> [TASK OBJECTIVE]: From the line with "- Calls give" to the line with "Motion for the", retype every line exactly, including those two, and leave out the rest of the data below.

● ● ● ● ● ● ●

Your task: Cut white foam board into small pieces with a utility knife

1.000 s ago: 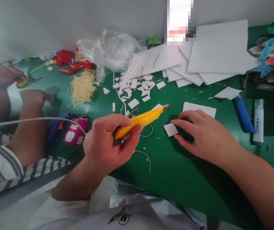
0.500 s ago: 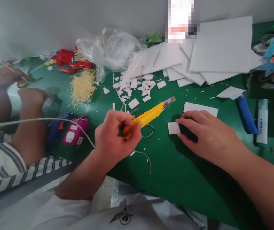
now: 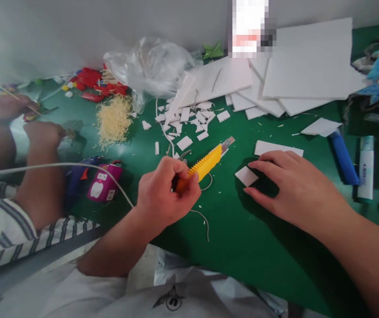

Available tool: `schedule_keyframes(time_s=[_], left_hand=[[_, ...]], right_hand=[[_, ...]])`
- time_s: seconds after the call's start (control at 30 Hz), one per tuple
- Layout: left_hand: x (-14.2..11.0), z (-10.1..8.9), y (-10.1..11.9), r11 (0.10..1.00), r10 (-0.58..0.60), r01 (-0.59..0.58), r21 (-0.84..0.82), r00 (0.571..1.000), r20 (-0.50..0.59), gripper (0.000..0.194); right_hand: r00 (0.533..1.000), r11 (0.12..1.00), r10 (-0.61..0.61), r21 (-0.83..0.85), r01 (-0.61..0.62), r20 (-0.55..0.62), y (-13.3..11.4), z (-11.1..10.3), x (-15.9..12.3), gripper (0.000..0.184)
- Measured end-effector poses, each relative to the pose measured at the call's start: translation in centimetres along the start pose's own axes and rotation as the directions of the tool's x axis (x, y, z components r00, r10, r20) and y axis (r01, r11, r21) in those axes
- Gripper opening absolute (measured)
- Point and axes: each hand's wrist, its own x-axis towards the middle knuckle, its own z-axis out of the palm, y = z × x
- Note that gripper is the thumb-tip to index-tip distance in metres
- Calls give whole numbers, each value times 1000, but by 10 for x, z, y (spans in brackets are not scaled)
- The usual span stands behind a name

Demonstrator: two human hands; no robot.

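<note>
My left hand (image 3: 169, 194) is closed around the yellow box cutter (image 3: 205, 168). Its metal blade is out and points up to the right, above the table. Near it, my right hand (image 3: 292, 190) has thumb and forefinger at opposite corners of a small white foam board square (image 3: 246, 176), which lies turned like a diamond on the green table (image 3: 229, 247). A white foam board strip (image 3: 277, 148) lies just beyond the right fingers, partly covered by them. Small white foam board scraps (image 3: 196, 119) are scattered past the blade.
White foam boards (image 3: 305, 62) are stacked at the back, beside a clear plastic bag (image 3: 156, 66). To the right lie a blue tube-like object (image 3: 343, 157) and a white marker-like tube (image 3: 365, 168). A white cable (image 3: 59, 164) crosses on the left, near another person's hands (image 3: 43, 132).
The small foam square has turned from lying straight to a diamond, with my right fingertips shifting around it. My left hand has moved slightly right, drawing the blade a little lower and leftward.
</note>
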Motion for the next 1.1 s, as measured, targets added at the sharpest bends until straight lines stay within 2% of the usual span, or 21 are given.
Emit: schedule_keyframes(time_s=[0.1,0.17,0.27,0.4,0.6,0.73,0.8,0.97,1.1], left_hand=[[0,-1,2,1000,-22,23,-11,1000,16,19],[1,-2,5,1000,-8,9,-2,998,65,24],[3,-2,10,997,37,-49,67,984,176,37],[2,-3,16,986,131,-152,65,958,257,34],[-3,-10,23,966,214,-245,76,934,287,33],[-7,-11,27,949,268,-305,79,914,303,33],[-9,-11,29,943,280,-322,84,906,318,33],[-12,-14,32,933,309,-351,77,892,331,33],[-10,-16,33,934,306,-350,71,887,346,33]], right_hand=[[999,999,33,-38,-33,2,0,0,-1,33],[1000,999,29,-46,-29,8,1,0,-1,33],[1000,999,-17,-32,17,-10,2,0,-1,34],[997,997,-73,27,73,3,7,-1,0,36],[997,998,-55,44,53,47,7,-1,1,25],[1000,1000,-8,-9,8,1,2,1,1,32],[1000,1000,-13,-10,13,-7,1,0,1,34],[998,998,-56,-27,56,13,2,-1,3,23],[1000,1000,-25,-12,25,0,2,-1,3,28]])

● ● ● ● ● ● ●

> [TASK SOLUTION]:
- Calls give whole numbers, each value times 1000, but by 10 for x, z, y (spans in brackets are not scaled)
- The usual span stands behind a name

Demonstrator: two human hands; no robot.

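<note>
My left hand (image 3: 169, 194) is closed around the yellow box cutter (image 3: 205, 168). Its metal blade is out and points up to the right, above the table. Near it, my right hand (image 3: 292, 190) has thumb and forefinger at opposite corners of a small white foam board square (image 3: 246, 176), which lies turned like a diamond on the green table (image 3: 229, 247). A white foam board strip (image 3: 277, 148) lies just beyond the right fingers, partly covered by them. Small white foam board scraps (image 3: 196, 119) are scattered past the blade.
White foam boards (image 3: 305, 62) are stacked at the back, beside a clear plastic bag (image 3: 156, 66). To the right lie a blue tube-like object (image 3: 343, 157) and a white marker-like tube (image 3: 365, 168). A white cable (image 3: 59, 164) crosses on the left, near another person's hands (image 3: 43, 132).
The small foam square has turned from lying straight to a diamond, with my right fingertips shifting around it. My left hand has moved slightly right, drawing the blade a little lower and leftward.
</note>
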Motion for the next 1.1 s, as measured, targets added at the sharpest bends until straight lines stay within 2% of the usual span, or 21 are given.

The answer given above is the complete response.